* WHAT THE TASK REQUIRES *
Working from the entries below, tally each line that holds "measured". Give the tally and nothing else.

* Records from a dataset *
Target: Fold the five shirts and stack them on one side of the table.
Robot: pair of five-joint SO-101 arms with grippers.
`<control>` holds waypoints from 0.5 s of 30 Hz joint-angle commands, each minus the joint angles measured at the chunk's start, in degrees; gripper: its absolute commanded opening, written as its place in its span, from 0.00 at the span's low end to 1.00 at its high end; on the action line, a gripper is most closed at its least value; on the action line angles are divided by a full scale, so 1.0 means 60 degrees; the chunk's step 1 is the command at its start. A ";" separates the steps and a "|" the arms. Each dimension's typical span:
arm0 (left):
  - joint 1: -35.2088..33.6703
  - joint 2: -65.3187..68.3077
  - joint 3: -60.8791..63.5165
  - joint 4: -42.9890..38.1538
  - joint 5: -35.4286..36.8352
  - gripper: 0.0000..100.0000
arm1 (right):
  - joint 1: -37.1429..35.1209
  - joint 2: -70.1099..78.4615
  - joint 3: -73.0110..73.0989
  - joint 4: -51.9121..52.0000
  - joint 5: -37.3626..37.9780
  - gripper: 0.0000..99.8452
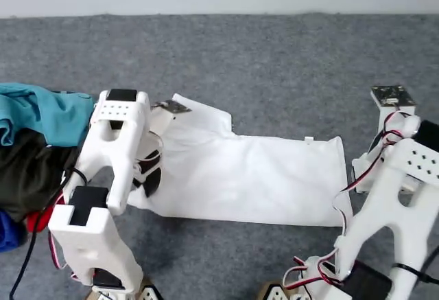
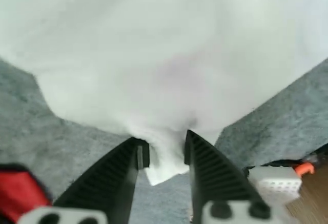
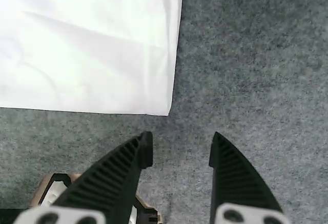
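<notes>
A white shirt (image 1: 254, 176) lies flat across the middle of the grey table, folded into a long band. My left gripper (image 2: 165, 147) is at the shirt's left end (image 1: 147, 173), shut on a bunched bit of its white edge (image 2: 164, 167). In the right wrist view the shirt's near right corner (image 3: 164, 108) lies just ahead of my right gripper (image 3: 180, 138), which hangs open over bare table with nothing between its fingers. The right arm (image 1: 405, 197) stands off the shirt's right edge.
A heap of other shirts lies at the table's left edge: teal (image 1: 41, 111) on top, dark olive (image 1: 27, 173) below, blue (image 1: 8, 231) and red (image 1: 42, 219) peeking out. The grey table (image 1: 274, 66) is bare behind the white shirt. Cables hang by both arm bases.
</notes>
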State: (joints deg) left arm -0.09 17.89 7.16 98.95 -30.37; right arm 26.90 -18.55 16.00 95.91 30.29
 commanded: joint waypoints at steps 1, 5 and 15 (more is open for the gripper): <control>-0.0352 -0.0425 -0.0901 0.0249 -0.0249 0.12 | -0.0081 -0.0271 -0.0029 -0.0095 -0.0117 0.19; -0.0850 -0.0410 -0.1194 0.0264 -0.0454 0.13 | -0.0081 -0.0286 0.0088 -0.0095 -0.0117 0.19; -0.1172 -0.0469 -0.0081 0.0264 -0.1656 0.16 | -0.0081 -0.0344 0.1260 -0.0784 -0.0103 0.19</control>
State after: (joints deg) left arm -6.77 17.89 6.64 98.95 -38.81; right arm 26.90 -18.55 23.47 91.96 30.29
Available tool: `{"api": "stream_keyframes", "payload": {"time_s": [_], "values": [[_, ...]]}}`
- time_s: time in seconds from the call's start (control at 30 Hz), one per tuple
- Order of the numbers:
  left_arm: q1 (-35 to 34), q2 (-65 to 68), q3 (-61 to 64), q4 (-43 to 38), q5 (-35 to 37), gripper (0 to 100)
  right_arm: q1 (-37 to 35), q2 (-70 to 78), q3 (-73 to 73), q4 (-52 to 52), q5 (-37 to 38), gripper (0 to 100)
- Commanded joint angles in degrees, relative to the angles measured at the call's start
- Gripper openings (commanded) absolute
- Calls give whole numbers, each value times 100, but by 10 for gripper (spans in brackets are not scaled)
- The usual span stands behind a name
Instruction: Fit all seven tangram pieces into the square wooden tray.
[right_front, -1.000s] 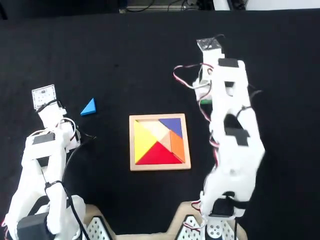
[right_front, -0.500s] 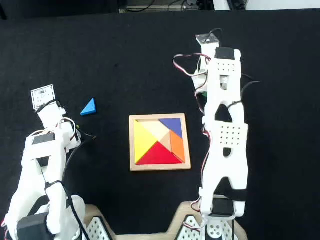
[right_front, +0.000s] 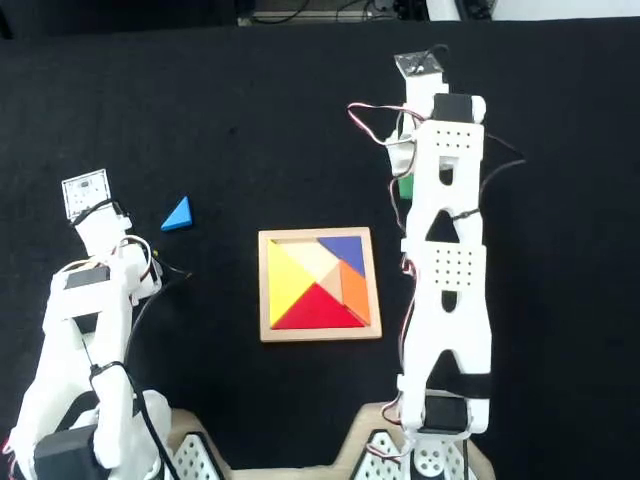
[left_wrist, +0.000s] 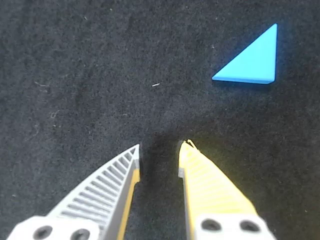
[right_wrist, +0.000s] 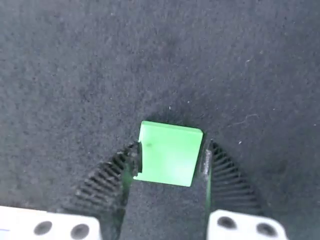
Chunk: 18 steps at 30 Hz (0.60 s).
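Black cloth covers the counter (right_front: 250, 120). On it the right hand (right_wrist: 171, 150) is clamped on two opposite sides of the green square (right_wrist: 170, 160), whose flat edges should give a sure pinch for carrying it. Farther out, between both arms, lies the wooden tray (right_front: 320, 335), partly filled. The left hand (left_wrist: 161, 146) hangs empty, jaws slightly apart, near the blue triangle (left_wrist: 255, 62), which is probably its piece to collect.

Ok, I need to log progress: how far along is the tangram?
Five pieces look seated in the wooden tray. The right gripper holds the green square. To do: placing it, plus the blue triangle lying on the table near the open left gripper.
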Motion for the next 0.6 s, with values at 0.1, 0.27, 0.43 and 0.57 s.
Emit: {"api": "stream_keyframes", "payload": {"time_s": [0.1, 0.27, 0.43, 0.57], "values": [[-31, -105, -84, -88, 53, 137, -211, -567, 760, 176, -229, 206], [-31, -105, -84, -88, 53, 137, -176, -558, 796, 105, -475, 205], [-31, -105, -84, -88, 53, 137, -220, -585, 778, 141, -501, 202], [-31, -105, -84, -88, 53, 137, -246, -549, 822, 158, -501, 215]]}}
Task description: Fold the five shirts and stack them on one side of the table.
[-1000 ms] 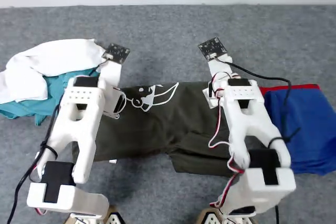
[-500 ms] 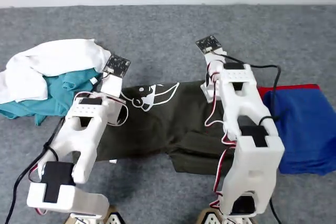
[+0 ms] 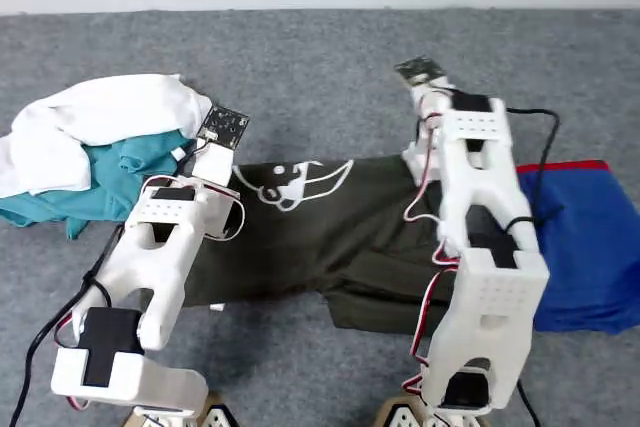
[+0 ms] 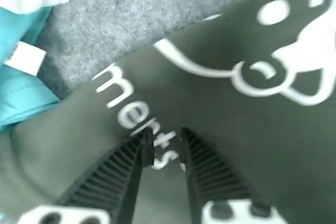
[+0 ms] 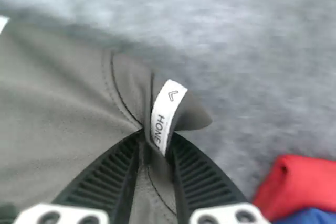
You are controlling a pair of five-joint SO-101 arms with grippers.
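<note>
Roughly midway: olive shirt (image 3: 330,237) unfinished.
Your left hand (image 4: 161,142), right hand (image 5: 156,148) pinch it; blue shirt (image 3: 590,247), red shirt (image 3: 560,165) stacked; white shirt (image 3: 100,117), teal shirt (image 3: 110,179) heaped.

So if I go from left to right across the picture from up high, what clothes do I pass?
white shirt heaped on a teal shirt → dark green shirt with a white drawing → blue shirt
</note>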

* TASK OUTPUT *
2